Update: The D.C. Council’s final version of the Budget Support Act, which passed 12-1, included an amendment that prevents Events D.C. from spending any money in fiscal years 2019 or 2020 to buy the RFK champus from the federal government or otherwise attempt to lure the NFL to D.C.
Original: D.C. Mayor Muriel Bowser has made her position clear: she’d like to see the Washington football team return to the city, where they could play in a new stadium on the site of RFK, the location of some of the team’s greatest days.
But the D.C. Council may have other ideas.
A provision of a budget bill the Council will take up on Tuesday would prohibit Events D.C., the city’s sports and convention authority, from spending any money over the next two years to purchase the RFK campus from the federal government or to “induce a National Football League team to locate in the District.”
Last year, Bowser teamed up with congressional Republicans in supporting a bill that would have extended the city’s lease over the RFK campus and allowed commercial development on the site. The bill was seen as a means to attract the team back into D.C., where they played until departing for FedEx Field in Prince George’s County in 1997.
As part of that effort, Events D.C. spent $150,000 lobbying Congress in support of any measure that would give the city more control over the 190-acre campus, according to a report from the Washington City Paper.

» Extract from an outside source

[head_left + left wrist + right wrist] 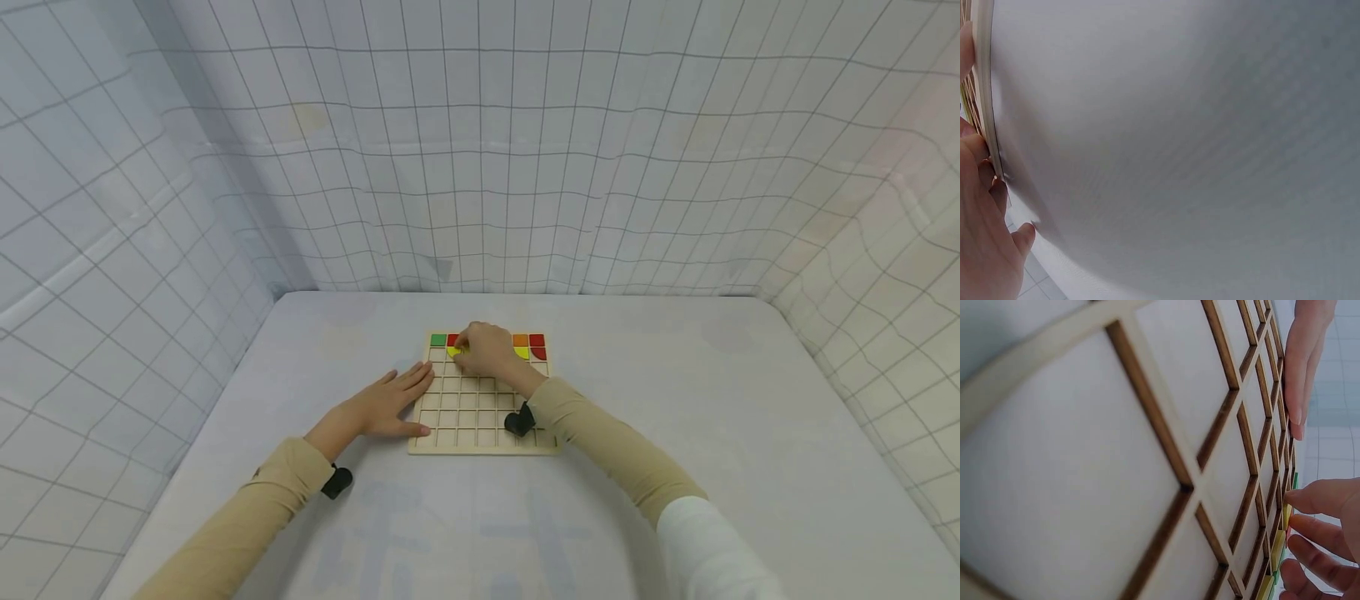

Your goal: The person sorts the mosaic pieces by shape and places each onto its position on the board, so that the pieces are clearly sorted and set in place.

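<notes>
A pale wooden board [467,417] with a grid of square cells lies on the table. My right hand [489,350] reaches over its far rows and pinches a yellow piece [452,352] between thumb and index finger, at a second-row cell near the left; the right wrist view shows the fingertips right at this piece. Spread along the board's left edge, my left hand [386,406] rests with straight fingers, thumb near the front corner. The far row holds a green square [438,340], an orange square [521,340] and a red square [537,340]; my right hand hides its middle.
Right of my right hand, the second row holds another yellow piece [522,353] and a round-edged red piece [538,353]. The white-covered table [675,400] extends around the board. Grid-patterned curtains [480,167] stand behind and at both sides.
</notes>
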`<move>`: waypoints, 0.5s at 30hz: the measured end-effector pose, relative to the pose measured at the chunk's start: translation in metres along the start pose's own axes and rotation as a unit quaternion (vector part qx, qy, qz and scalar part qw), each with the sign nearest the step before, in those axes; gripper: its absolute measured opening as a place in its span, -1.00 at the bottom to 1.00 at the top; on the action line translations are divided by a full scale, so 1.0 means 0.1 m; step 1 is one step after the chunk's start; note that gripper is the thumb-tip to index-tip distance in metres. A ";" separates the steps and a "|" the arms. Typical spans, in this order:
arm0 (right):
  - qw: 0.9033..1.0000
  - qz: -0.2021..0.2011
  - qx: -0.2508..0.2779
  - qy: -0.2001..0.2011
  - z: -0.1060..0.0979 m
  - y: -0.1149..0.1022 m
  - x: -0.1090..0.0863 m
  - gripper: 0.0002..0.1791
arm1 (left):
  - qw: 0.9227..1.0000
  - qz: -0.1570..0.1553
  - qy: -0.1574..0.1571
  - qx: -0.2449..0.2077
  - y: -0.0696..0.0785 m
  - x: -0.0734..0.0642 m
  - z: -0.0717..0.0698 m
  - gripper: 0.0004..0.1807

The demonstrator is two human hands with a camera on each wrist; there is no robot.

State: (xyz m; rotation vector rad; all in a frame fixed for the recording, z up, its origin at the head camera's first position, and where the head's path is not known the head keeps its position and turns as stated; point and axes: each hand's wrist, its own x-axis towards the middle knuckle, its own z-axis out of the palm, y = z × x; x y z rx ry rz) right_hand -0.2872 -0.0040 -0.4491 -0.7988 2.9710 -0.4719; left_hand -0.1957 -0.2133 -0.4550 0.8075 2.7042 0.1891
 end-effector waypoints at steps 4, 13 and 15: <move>1.000 0.000 -0.004 0.008 0.01 0.01 -0.01 -0.70 | 1.000 0.001 -0.001 0.003 0.01 0.00 -0.01 0.09; 0.995 -0.038 0.051 0.082 -0.19 0.26 -0.20 -0.65 | 1.000 0.001 0.010 0.014 -0.02 0.00 0.00 0.05; 0.991 -0.062 0.041 0.113 -0.28 0.41 -0.29 -0.56 | 0.999 0.001 0.033 0.023 -0.05 -0.02 0.01 0.02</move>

Separately, earlier this year, D.C. Del. Eleanor Holmes Norton introduced a bill in the House of Representatives that would require the federal government to sell the RFK campus to the city at fair market value.
But the council’s provision isn’t so much about the team’s name or concerns that the city may be left on the hook for helping pay for a new stadium; it’s more of an extension of the tug-of-war that has played out in recent weeks over how Events D.C. spends the money it takes in from hotel and restaurant taxes.
Last month, the Council tried to take $60 million of excess funds out of Events D.C.’s reserves, in part to repair the city’s aging stock of public housing. (The amount was eventually decreased to $49 million). But Chief Financial Officer Jeffrey DeWitt—a member of Events D.C.’s board—objected, saying any extra money the authority has must go to pay off the debt the city accrued in building the Washington Convention Center.
“If you, and that means Events D.C., don’t have money for anything including for the general fund of the government, then you’re not going make money available for things that you don’t have in your budget like attracting a football team,” said Council Chairman Phil Mendelson in an interview on Monday.
An email to Events D.C. seeking comment went unreturned.
Mendelson said he is also planning on calling a hearing in the fall to more broadly explore the money taken in and spent by Events D.C., which manages the Convention Center, Nationals Park, and the new Sports and Entertainment Arena that opened in Southeast D.C. last year. Last week, it opened new turf playing fields on the site of a former parking lot next to the stadium.
He said he wants to know how Events D.C. spends the excess revenue it takes in, and pledged to reassert the council’s power of the purse over some of that money.
“If there’s too much, we absolutely have to have control of that money,” he said.
Mendelson also worked another provision into the budget bill to prevent any movement on RFK. He’s proposing withholding building permits for any project on the stadium’s campus (as well as Franklin Park) if Bowser does not submit a report to the Zoning Commission that is required for the implementation of a new law regulating short-term rentals on home-sharing platforms like Airbnb and VRBO. Bowser called the bill, which passed last November, too restrictive.
“The move by the council chairman prioritizes stopping Airbnb over improvements at our parks,” says Bowser spokeswoman LaToya Foster, referring to the city’s plan to help rehabilitate Franklin Park in downtown D.C.
In related news, The Washington Post is reporting that Mendelson has found a way to claim $47 million to be split between fixing public housing and improving the city’s 911 dispatch system. While Mendelson largely refused to discuss details about the plan on Monday, the proposed budget bill also includes a separate source of money for public housing: half of Events D.C.’s excess reserves as of the end of the current fiscal year, which ends in September.